Beyond working incredibly hard to achieve one’s goals, there are a number of lessons we can learn from Ruth Bader Ginsburg. She teaches us to be clinical and cool headed in the design and execution of strategy; to pick our battles; to fight them in the right order; and to be sure of winning. That way we will win the war.

I was particularly struck by Ruth’s working method. She was not a militant firebrand, given to marching and demonstrating. Rather she was serious and soft-spoken, cautious and careful, reserved and restrained. Her colleagues report that she didn’t do small-talk. She just focused on getting the job done.

'When a thoughtless or unkind word is spoken, best tune out. Reacting in anger or annoyance will not advance one’s ability to persuade.'

Ruth Bader Ginsburg At work

Ruth Bader Ginsburg At work

Ask yourself this: Do you have an RBG in your office? Sitting silently, working diligently. Meticulous and methodical. Shy and self-effacing. The quiet achiever, the unsung hero.

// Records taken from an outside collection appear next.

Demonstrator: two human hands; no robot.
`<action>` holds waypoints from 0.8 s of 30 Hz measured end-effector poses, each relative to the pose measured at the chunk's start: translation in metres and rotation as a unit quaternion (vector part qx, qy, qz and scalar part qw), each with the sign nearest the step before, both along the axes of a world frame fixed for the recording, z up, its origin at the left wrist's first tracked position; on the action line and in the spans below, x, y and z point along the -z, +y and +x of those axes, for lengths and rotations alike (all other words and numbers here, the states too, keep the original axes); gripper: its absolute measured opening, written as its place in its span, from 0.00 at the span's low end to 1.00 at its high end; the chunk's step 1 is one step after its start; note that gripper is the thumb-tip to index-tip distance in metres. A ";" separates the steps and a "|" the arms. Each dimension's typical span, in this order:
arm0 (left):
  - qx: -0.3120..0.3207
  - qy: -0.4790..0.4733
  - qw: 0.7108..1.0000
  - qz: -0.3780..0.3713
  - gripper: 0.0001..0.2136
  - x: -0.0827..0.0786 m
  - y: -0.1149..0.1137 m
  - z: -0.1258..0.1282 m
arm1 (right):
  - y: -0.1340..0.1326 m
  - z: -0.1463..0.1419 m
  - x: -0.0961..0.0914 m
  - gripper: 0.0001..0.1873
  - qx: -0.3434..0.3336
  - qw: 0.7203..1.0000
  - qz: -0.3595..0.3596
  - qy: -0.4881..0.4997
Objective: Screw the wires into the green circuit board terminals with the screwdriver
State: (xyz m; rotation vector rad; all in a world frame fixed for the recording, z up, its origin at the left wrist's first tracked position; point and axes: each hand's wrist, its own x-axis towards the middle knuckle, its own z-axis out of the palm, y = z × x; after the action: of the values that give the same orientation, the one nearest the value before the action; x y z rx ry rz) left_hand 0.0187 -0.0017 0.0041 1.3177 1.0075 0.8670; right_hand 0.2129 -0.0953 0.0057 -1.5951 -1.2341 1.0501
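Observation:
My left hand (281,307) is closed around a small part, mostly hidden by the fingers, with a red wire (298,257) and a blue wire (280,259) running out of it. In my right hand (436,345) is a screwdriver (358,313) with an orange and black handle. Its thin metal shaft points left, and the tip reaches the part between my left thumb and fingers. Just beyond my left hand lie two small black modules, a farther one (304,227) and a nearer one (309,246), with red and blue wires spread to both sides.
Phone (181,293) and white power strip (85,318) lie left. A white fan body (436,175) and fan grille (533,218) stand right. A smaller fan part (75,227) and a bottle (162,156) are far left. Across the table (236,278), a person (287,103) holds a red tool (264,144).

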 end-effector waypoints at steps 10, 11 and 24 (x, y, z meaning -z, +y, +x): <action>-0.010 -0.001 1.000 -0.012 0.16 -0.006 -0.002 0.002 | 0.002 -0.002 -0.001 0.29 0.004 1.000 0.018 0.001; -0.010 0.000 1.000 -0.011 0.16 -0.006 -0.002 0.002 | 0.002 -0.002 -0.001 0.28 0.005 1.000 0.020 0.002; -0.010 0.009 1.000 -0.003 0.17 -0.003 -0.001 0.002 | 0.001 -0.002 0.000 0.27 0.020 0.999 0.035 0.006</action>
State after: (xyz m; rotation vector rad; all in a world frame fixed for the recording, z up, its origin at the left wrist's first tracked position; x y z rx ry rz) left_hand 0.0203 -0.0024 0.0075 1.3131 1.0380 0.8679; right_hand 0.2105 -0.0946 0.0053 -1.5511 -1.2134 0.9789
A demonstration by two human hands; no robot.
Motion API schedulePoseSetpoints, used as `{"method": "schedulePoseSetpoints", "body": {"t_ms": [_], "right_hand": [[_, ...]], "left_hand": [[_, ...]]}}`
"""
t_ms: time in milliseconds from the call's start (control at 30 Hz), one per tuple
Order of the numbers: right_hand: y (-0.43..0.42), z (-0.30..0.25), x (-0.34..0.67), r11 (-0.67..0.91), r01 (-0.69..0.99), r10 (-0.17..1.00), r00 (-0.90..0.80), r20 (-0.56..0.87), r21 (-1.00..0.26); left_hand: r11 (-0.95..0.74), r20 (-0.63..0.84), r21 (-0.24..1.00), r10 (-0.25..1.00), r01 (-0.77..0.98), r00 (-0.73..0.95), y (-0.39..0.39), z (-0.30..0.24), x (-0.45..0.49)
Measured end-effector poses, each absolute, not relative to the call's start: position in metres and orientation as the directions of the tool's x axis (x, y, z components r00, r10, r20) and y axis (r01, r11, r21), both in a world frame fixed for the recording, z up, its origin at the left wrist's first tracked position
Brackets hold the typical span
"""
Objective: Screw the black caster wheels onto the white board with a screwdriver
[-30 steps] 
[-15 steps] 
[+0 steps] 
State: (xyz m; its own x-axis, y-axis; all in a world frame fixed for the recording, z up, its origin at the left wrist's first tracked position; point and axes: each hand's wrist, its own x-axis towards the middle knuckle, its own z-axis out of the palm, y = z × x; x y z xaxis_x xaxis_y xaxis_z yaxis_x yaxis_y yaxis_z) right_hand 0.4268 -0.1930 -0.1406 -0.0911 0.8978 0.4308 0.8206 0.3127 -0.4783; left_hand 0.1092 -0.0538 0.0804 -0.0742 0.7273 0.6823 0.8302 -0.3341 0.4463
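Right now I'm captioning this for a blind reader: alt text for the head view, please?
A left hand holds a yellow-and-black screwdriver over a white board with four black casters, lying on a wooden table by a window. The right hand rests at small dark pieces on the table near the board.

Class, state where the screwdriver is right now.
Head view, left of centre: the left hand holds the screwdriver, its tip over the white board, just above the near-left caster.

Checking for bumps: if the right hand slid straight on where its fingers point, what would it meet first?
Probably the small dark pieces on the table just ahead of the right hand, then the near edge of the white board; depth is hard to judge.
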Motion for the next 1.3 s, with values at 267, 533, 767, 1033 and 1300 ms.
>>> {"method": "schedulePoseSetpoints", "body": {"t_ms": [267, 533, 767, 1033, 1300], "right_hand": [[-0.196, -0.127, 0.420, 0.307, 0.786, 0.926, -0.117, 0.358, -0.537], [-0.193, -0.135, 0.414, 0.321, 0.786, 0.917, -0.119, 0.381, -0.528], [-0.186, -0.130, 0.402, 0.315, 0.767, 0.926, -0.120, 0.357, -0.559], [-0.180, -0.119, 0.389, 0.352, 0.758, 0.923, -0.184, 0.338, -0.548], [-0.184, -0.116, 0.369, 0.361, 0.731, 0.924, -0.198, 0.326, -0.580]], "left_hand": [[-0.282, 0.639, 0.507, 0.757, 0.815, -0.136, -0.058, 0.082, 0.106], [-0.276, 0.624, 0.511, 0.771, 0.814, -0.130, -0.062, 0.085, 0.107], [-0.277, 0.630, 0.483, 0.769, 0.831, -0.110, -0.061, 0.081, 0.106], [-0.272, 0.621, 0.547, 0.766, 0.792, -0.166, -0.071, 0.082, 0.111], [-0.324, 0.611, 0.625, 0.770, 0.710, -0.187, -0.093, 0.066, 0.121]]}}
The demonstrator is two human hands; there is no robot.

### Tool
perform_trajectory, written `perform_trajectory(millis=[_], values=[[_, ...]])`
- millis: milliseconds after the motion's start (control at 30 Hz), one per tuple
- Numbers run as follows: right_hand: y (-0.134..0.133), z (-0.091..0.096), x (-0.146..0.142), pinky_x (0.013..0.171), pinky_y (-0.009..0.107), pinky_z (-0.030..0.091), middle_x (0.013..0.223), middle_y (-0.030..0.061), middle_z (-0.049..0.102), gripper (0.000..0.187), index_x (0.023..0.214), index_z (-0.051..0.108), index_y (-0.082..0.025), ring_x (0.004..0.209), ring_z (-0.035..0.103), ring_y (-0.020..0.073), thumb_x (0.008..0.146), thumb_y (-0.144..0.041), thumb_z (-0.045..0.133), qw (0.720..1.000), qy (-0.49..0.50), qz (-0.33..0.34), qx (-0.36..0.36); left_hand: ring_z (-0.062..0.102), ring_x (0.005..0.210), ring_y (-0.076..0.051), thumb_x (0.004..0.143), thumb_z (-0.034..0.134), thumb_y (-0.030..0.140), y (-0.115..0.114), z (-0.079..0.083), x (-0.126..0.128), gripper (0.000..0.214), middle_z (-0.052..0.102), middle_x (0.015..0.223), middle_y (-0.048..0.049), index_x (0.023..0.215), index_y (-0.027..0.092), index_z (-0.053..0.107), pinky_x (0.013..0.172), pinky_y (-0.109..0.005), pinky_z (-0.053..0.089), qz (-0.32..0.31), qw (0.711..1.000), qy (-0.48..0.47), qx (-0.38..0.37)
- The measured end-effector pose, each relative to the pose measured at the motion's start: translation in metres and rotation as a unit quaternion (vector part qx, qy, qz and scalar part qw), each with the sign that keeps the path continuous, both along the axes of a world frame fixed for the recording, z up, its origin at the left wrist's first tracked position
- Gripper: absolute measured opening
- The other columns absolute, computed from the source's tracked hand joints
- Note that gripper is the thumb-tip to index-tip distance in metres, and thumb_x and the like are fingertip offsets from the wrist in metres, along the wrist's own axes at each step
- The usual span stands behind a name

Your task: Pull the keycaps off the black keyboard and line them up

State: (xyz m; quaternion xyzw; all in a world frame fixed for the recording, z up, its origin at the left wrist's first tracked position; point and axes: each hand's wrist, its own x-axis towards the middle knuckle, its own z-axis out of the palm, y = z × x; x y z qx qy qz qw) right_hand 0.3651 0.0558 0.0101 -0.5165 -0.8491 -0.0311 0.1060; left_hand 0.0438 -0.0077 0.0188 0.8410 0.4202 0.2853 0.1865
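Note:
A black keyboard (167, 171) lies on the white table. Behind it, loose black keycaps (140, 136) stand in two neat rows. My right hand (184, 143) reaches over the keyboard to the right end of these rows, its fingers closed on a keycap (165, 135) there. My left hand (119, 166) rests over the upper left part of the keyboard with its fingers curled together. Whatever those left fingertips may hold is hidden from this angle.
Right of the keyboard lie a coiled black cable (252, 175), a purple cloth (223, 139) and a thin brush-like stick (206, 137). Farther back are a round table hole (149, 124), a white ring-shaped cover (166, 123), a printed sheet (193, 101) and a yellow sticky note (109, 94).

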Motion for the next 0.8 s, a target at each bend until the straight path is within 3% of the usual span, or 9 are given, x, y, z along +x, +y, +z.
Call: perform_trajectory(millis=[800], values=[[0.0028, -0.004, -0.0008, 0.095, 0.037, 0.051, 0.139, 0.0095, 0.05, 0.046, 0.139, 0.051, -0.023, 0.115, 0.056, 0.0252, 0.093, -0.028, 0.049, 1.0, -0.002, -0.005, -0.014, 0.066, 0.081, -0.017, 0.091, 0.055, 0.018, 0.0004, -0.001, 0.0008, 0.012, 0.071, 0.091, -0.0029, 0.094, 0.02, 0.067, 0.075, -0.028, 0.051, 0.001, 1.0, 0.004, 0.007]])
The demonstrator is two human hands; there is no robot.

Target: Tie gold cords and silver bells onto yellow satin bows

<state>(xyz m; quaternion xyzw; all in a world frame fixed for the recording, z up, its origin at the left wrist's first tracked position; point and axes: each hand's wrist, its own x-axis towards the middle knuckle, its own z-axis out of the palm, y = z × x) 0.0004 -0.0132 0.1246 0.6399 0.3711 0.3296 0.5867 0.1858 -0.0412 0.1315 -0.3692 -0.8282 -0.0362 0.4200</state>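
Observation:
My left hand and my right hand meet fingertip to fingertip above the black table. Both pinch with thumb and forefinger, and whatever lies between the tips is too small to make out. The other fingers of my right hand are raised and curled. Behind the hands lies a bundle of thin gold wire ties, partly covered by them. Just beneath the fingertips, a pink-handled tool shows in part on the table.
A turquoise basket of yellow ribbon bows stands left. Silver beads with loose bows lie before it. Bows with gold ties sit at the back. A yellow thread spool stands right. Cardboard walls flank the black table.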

What if she or he is being shouted down, pushed aside, managed and marginalised? What if the conversation is being dominated by the most vocal rather than the best qualified people in the room? Are you doing enough to ensure that the quiet achiever can still be heard?

'We have the oldest written constitution still in force in the world, and it starts out with three words, 'We, the people.''

In 1980 Ruth Bader Ginsberg was appointed to the US Court of Appeals, and in 1993 she became the second woman Justice on the US Supreme Court. In recent years, with liberal Justices in the minority, she has often been a dissenting voice.

Sadly Martin Ginsburg died of cancer in 2010. He and Ruth had been married for 56 years. In December 2018 Ruth, already a two-time survivor of cancer herself, underwent surgery for lung cancer. She was back on the Supreme Court bench eight weeks later. She has recently turned eighty-six.

Just over five feet tall; hair neatly tied back with a scrunchie; serious glasses; vintage earrings; silk shirt and scarf. Ruth Bader Ginsburg is asked how long she can keep going. With lips pursed, she pauses for thought.

‘I will do this job as long as I can do it full steam, and when I can’t that will be the time I will step down.’

Full steam ahead, Ruth Bader Ginsburg.